L. do D.
Estou num dia em que me pesa, como uma entrada no carcere, a monotonia de tudo. A monotonia de tudo não é, porém, senão a monotonia de mim. Cada rosto, ainda que seja o de quem vimos hontem, é outro hoje, pois que hoje não é hontem. Cada dia é o dia que é, e nunca houve outro egual no mundo. Só em nossa alma está a identidade — a identidade sentida, embora falsa, consigo mesma — pela qual tudo se assemelha e se simplifica. O mundo é coisas destacadas e arestas differentes; mas, se somos myopes, é uma nevoa insufficiente e continua.
O meu desejo é fugir. Fugir ao que conheço, fugir ao que é meu, fugir ao que amo. Desejo partir — não para as Indias impossiveis, ou para as grandes ilhas ao Sul de tudo, mas para o logar qualquer — aldeia ou ermo — que tenha em si o não ser este logar. Quero não ver mais estes rostos, estes habitos e estes dias. Quero repousar, alheio, do meu fingimento organico. Quero sentir o somno chegar como vida, e não como repouso. Uma cabana à beira-mar, uma caverna, até, no socalco rugoso de uma serra, me pode dar isto. Infelizmente, só a minha vontade m'o não pode dar.

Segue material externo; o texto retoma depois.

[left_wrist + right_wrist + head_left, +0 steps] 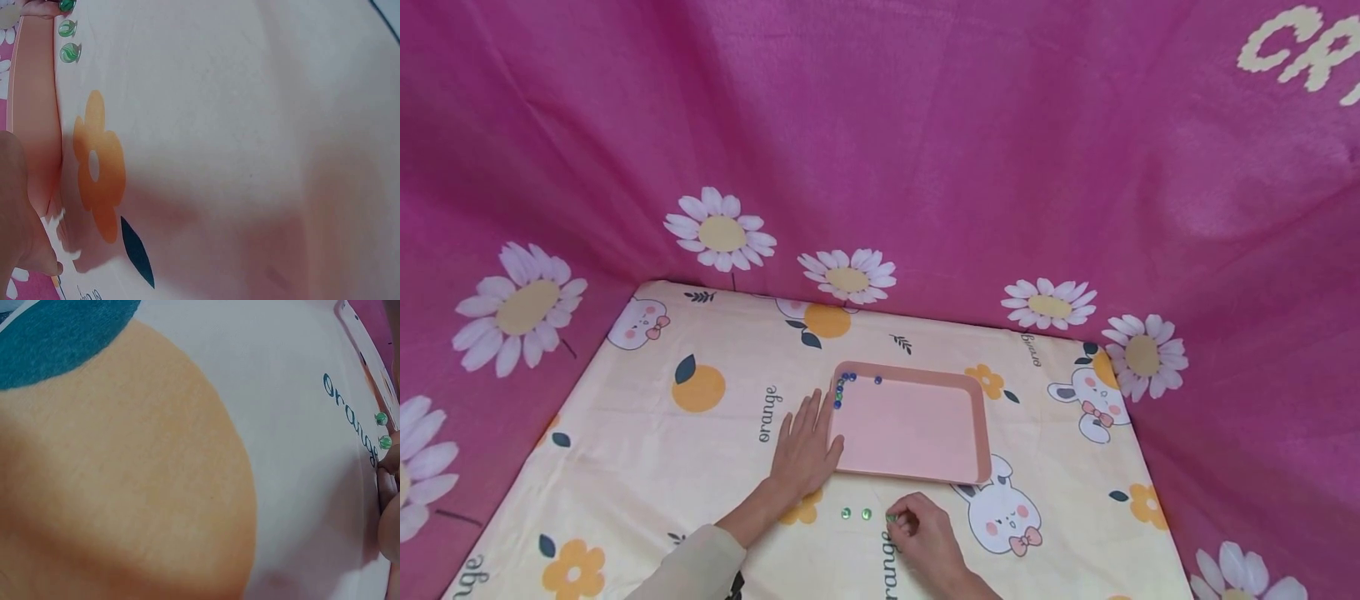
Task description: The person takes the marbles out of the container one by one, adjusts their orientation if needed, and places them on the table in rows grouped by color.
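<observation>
My left hand point(805, 450) lies with straight fingers along the left side of a shallow pink tray point(982, 425). In the head view my right hand point(928, 537) is in front of the tray, thumb and fingertips pinching a green marble point(891, 517). Left of it, two more green swirled marbles, a nearer one point(867, 514) and a farther one point(846, 513), sit in a row on the cloth. Inside the tray, several blue marbles point(852, 377) and a green marble point(838, 397) gather at the far left corner. A lone blue marble point(877, 380) rests by the back wall.
A cream tablecloth point(700, 450) printed with oranges, flowers and rabbits covers the table. Pink curtains point(880, 150) with daisies hang behind it and on both sides. A small dark object point(736, 586) shows beside the left sleeve at the bottom edge.
</observation>
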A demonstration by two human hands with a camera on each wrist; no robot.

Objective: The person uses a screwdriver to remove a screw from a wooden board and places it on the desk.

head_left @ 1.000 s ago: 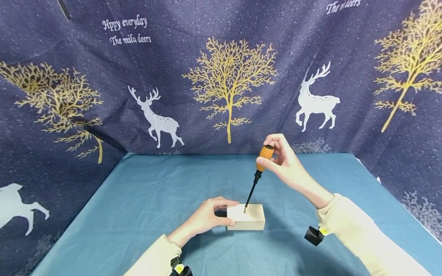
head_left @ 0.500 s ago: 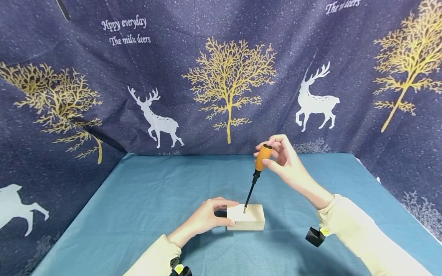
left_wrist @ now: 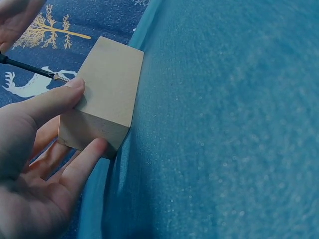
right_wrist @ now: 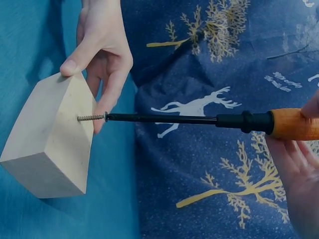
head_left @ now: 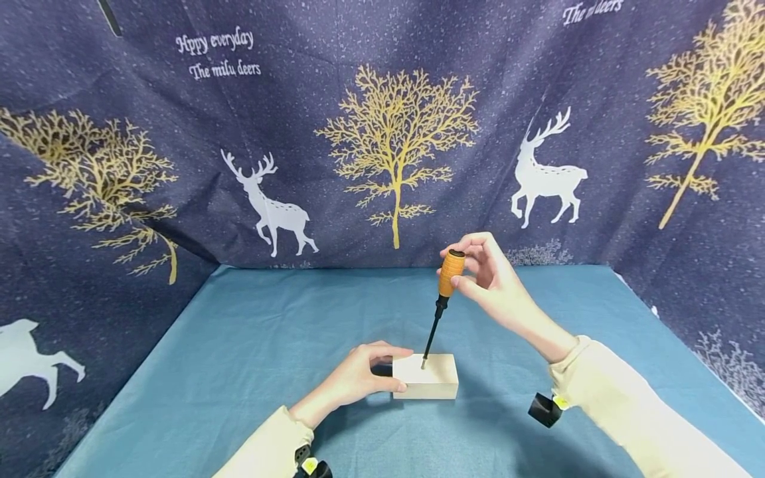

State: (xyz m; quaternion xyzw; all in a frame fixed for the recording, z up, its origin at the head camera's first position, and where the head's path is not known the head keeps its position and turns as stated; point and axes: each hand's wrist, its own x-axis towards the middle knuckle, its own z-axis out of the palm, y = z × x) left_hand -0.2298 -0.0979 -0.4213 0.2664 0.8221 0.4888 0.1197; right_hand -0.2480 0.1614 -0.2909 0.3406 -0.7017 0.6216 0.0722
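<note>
A pale wooden block (head_left: 433,382) lies on the blue cloth, its left end gripped between the thumb and fingers of my left hand (head_left: 355,375). From its top face stands a screw (right_wrist: 91,118), threads showing between the wood and the head. My right hand (head_left: 493,282) pinches the orange handle of a screwdriver (head_left: 451,273), thumb on the near side and fingers behind. The black shaft slants down to the left, and its tip sits at the screw head, as the right wrist view shows. In the left wrist view, my left thumb (left_wrist: 75,84) lies right beside the screw.
The blue cloth (head_left: 269,318) covers the table around the block. Behind it hangs a dark navy curtain (head_left: 358,40) printed with trees and white deer. A small black wrist camera (head_left: 544,409) hangs below the right cuff.
The screwdriver handle has swung slightly left, so the shaft stands a little more upright. My right fingers have opened out and closed on the handle again. The left hand and block stay still.
</note>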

A escravatura é a lei da vida, e não ha outra lei, porque esta tem que cumprir-se, sem revolta possivel nem refugio que achar. Uns nascem escravos, outros tornam-se escravos, e a outros a escravidão é dada. O amor cobarde que todos temos à liberdade — que, se a tivessemos, extranhariamos, por nova,
repudiando-a — é o verdadeiro signal do peso da nossa escravidão. Eu mesmo, que acabo de dizer que desejaria a cabana ou caverna onde estivesse livre da monotonia de tudo, que é a de mim, ousaria eu partir para essa cabana ou caverna, sabendo, por conhecimento, que, poisque a monotonia é de mim, a haveria sempre de ter commigo? Eu mesmo, que suffoco onde estou e porque estou, onde respiraria melhor, se a doença é dos meus pulmões e não das coisas que me cercam? Eu mesmo, que anceio alto pelo sol puro e os campos livres, pelo mar visivel e o horizonte inteiro, quem me diz que não extranharia a cama, ou a comida, ou não ter que descer os oito lances de escada até á rua, ou não entrar na tabacaria da esquina, ou não trocar os bons dias com o barbeiro ocioso?
Tudo que nos cerca se torna parte de nós, se nos infiltra na sensação da carne e da vida, e, baba da grande Aranha, nos liga subtilmente ao que está perto, enleando-nos num leito leve de morte lenta, onde baloiçamos ao vento. Tudo é nós, e nós somos tudo; mas de que serve isto, se tudo é nada? Um raio de sol, uma nuvem que a sombra subita diz que passa, uma brisa que se ergue, o silencio que se segue quando ella cessa, um rosto ou outro, algumas vozes, o riso casual entre ellas que fallam, e depois a noite onde emergem sem sentido os hieroglyphos quebrados das estrellas.